Um novo estudo sobre o desenvolvimento neurológico de crianças cujas mães foram infectadas pelo vírus da zika mostrou que duas delas, nascidas com microcefalia durante a epidemia no Rio de Janeiro, em dezembro de 2016, conseguiram reverter o quadro. Uma delas desenvolveu circunferência no tamanho normal da cabeça e a outra foi submetida a uma cirurgia craniana, ambas registrando desenvolvimentos neurológico, de linguagem e motor considerados normais.
— Não temos dados pra explicar por que isso se deu, mas existe a teoria da neuroplasticidade, que é a capacidade do ser humano de reorganizar suas vias de transmissões cerebrais e passar a fazer tarefas que antes estavam prejudicadas — explica o obstetra José Paulo Pereira Junior, gestor da maternidade do Instituto Fernandes Figueira e um dos autores da pesquisa, publicada nesta segunda-feira na revista científica “Nature Medicine”.
Conduzido por pesquisadores da Fiocruz junto a especialistas da Universidade da Califórnia, nos EUA, além de austríacos e alemães, o levantamento acompanhou 216 crianças nascidas de mães infectadas pelo arbovírus. Durante a pesquisa, as crianças foram acompanhadas desde a infecção da mãe, no pré-natal, até o terceiro ano de vida, e nelas foram conduzidos testes para avaliar as capacidades neurológicas, cognitivas e motoras, além de medições de audição e visão.
Dentre todas as crianças observadas, apenas oito haviam nascido com microcefalia. Ao contrário das duas que conseguiram reverter o quadro, outras duas nasceram sem o diagnóstico da microcefalia, mas vieram a apresentar o quadro depois.

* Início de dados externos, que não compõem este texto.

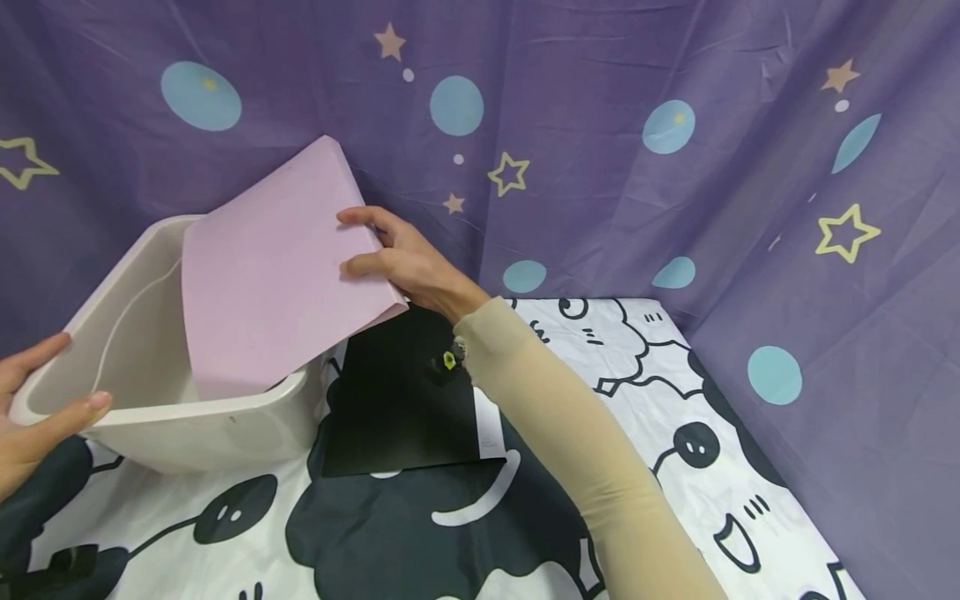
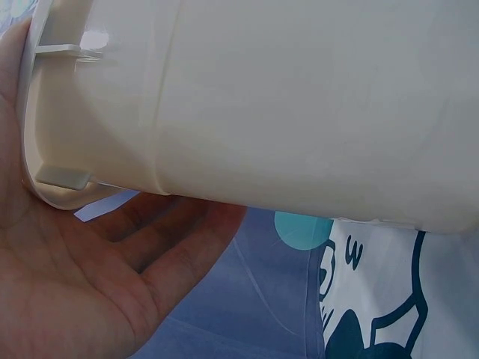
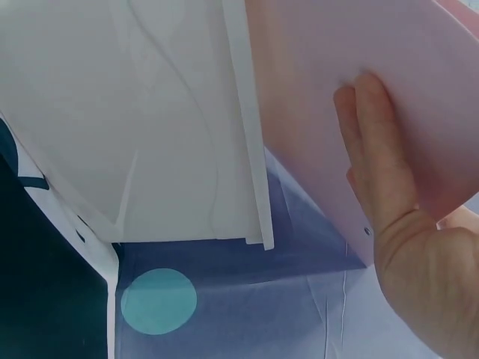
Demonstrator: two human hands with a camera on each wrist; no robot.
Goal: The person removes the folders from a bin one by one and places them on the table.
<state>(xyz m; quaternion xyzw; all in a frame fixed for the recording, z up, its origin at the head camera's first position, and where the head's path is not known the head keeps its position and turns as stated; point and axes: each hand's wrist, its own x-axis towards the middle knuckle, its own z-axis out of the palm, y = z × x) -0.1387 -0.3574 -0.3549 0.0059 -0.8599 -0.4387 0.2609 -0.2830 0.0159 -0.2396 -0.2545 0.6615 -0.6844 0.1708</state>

— Situações como essa eram previstas. Isso aconteceu principalmente em crianças cujos casos de infecção das mães ocorreu tardiamente (no fim da gestação) . Quando nasceram, elas não tinham grandes alterações decorrentes da zika, mas apresentaram alterações durante o crescimento — afirma Alex Souza, especialista em medicina fetal do Instituto de Medicina Integral Professor Fernando Figueira, de Recife (PE).
Outra descoberta apontada pela pesquisa é que quase a metade das crianças (49%) que apresentaram problemas nas primeiras avaliações, como convulsões e perda muscular, mostrou um desenvolvimento normal no segundo e terceiro anos de vida em um ou mais de um quesitos avaliados: neurológico, oftalmológico ou motor.
— A reversão dos sintomas se deu num contexto de crianças que estão sendo acompanhadas de perto, recebendo tratamentos específicos (na Fiocruz) . Isso não significa que, na população geral de mães que foram infectadas, a taxa de reversão ocorrerá nessa mesma proporção (de 49%) — ressalta José Paulo Pereira Junior.
Sintomas de autismo
Num sentido oposto, um exame normal no nascimento não garantiu um futuro normal no desenvolvimento: cerca de 25% vieram a apresentar algum tipo de comprometimento posteriormente. Nesse grupo estão incluídas três crianças diagnosticadas com sintomas do espectro do autismo no segundo ano de vida.
— Essa relação ainda não tínhamos visto, mas também era algo esperado. O mais preocupante é ver que a incidência nos nascimentos parece ser maior do que na população que não foi infectada pelo zika na gestação — explica Souza.
Multiplicação de casos
O Ministério da Saúde registrou 6.526 casos de zika em todo Brasil de janeiro a 1° de junho deste ano, um aumento de 28% em relação ao mesmo período em 2018 (5.096 casos). Até então, não havia registro de mortes pelo vírus.
O mesmo boletim indicou que havia 215 grávidas com casos confirmados de contaminação pelo vírus, em todo o país. Um terço delas (72) apenas no estado do Rio de Janeiro.
Outro levantamento, divulgado pelo ministério no final de abril, indicava que quase mil cidades poderiam ter surto de dengue, zika e chicungunha no país. O primeiro Levantamento Rápido de Índices de Infestação pelo Aedes aegypti (LIRAa) de 2019 indicou que 994 municípios apresentaram alto índice de infestação, com risco de surto para as doenças. Os dados foram coletados entre janeiro a março deste ano.